DESCRIPTION OF THE TASK ▸ When you reply, transcribe every line of the data below exactly.

PROVIDED DATA ▸

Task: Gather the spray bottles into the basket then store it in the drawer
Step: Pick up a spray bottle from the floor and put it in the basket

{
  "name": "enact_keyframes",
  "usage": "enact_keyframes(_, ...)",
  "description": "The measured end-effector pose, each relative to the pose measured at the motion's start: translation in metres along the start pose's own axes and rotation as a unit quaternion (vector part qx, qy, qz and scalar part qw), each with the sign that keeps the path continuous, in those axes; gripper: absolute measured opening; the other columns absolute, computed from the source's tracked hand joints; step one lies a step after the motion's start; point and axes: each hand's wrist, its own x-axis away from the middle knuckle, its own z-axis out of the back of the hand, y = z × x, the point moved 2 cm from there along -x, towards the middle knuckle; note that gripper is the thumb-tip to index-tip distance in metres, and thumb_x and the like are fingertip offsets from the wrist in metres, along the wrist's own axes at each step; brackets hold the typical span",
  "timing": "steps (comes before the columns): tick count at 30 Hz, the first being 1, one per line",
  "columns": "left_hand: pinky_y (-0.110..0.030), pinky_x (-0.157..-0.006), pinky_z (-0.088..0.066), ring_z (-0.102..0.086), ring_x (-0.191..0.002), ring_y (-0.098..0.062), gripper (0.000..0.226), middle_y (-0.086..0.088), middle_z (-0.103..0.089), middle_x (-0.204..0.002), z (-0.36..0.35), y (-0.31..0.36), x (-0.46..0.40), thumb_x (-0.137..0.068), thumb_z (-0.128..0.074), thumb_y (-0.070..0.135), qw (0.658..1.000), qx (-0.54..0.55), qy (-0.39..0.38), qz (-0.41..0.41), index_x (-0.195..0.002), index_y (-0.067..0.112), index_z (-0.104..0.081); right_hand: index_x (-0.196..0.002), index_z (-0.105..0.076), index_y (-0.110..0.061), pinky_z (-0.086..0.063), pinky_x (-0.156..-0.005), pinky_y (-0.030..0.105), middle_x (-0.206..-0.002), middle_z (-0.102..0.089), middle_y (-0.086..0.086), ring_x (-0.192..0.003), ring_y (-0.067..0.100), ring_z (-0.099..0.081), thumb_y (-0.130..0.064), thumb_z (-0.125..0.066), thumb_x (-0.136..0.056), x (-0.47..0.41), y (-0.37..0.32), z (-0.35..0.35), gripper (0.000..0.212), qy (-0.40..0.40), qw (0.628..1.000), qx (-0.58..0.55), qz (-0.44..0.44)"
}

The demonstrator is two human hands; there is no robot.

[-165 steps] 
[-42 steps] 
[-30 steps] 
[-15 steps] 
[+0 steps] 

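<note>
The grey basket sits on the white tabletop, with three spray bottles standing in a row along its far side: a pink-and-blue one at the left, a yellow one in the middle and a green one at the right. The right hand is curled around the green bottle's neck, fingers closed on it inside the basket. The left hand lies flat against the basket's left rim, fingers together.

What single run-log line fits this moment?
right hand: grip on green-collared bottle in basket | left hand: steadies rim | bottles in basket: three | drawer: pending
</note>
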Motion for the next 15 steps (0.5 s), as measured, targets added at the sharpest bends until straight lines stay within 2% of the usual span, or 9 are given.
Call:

REPLY TO THE TASK ▸
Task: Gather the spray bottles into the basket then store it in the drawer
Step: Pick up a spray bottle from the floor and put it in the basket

{
  "name": "enact_keyframes",
  "usage": "enact_keyframes(_, ...)",
  "description": "The measured end-effector pose, each relative to the pose measured at the motion's start: translation in metres along the start pose's own axes and rotation as a unit quaternion (vector part qx, qy, qz and scalar part qw), each with the sign that keeps the path continuous, in those axes; gripper: absolute measured opening; the other columns absolute, computed from the source's tracked hand joints; step one lies a step after the motion's start; point and axes: each hand's wrist, its own x-axis away from the middle knuckle, its own z-axis out of the back of the hand, y = z × x, the point moved 2 cm from there along -x, towards the middle knuckle; note that gripper is the thumb-tip to index-tip distance in metres, and thumb_x and the like are fingertip offsets from the wrist in metres, along the wrist's own axes at each step; brackets hold the typical span",
  "timing": "steps (comes before the columns): tick count at 30 Hz, the first being 1, one per line",
  "columns": "left_hand: pinky_y (-0.110..0.030), pinky_x (-0.157..-0.006), pinky_z (-0.088..0.066), ring_z (-0.102..0.086), ring_x (-0.191..0.002), ring_y (-0.098..0.062), gripper (0.000..0.226), middle_y (-0.086..0.088), middle_z (-0.103..0.089), middle_x (-0.204..0.002), z (-0.36..0.35), y (-0.31..0.36), x (-0.46..0.40), thumb_x (-0.137..0.068), thumb_z (-0.128..0.074), thumb_y (-0.070..0.135), qw (0.658..1.000), qx (-0.54..0.55), qy (-0.39..0.38), qz (-0.41..0.41), index_x (-0.195..0.002), index_y (-0.067..0.112), index_z (-0.104..0.081); right_hand: index_x (-0.196..0.002), index_z (-0.105..0.076), index_y (-0.110..0.061), pinky_z (-0.086..0.063), pinky_x (-0.156..-0.005), pinky_y (-0.030..0.105), middle_x (-0.206..-0.002), middle_z (-0.102..0.089), middle_y (-0.086..0.086), ring_x (-0.192..0.003), ring_y (-0.067..0.100), ring_z (-0.099..0.081), thumb_y (-0.130..0.064), thumb_z (-0.125..0.066), thumb_x (-0.136..0.056), x (-0.47..0.41), y (-0.37..0.32), z (-0.35..0.35), gripper (0.000..0.212), qy (-0.40..0.40), qw (0.628..1.000), qx (-0.58..0.55), qz (-0.44..0.44)"
}

The demonstrator is two human hands; there is no robot.

[-165 steps] 
[-42 steps] 
[-30 steps] 
[-15 steps] 
[+0 steps] 

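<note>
The grey basket sits on the white tabletop, with three spray bottles standing in a row along its far side: a pink-and-blue one at the left, a yellow one in the middle and a green one at the right. The right hand is curled around the green bottle's neck, fingers closed on it inside the basket. The left hand lies flat against the basket's left rim, fingers together.

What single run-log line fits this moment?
right hand: grip on green-collared bottle in basket | left hand: steadies rim | bottles in basket: three | drawer: pending
</note>
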Motion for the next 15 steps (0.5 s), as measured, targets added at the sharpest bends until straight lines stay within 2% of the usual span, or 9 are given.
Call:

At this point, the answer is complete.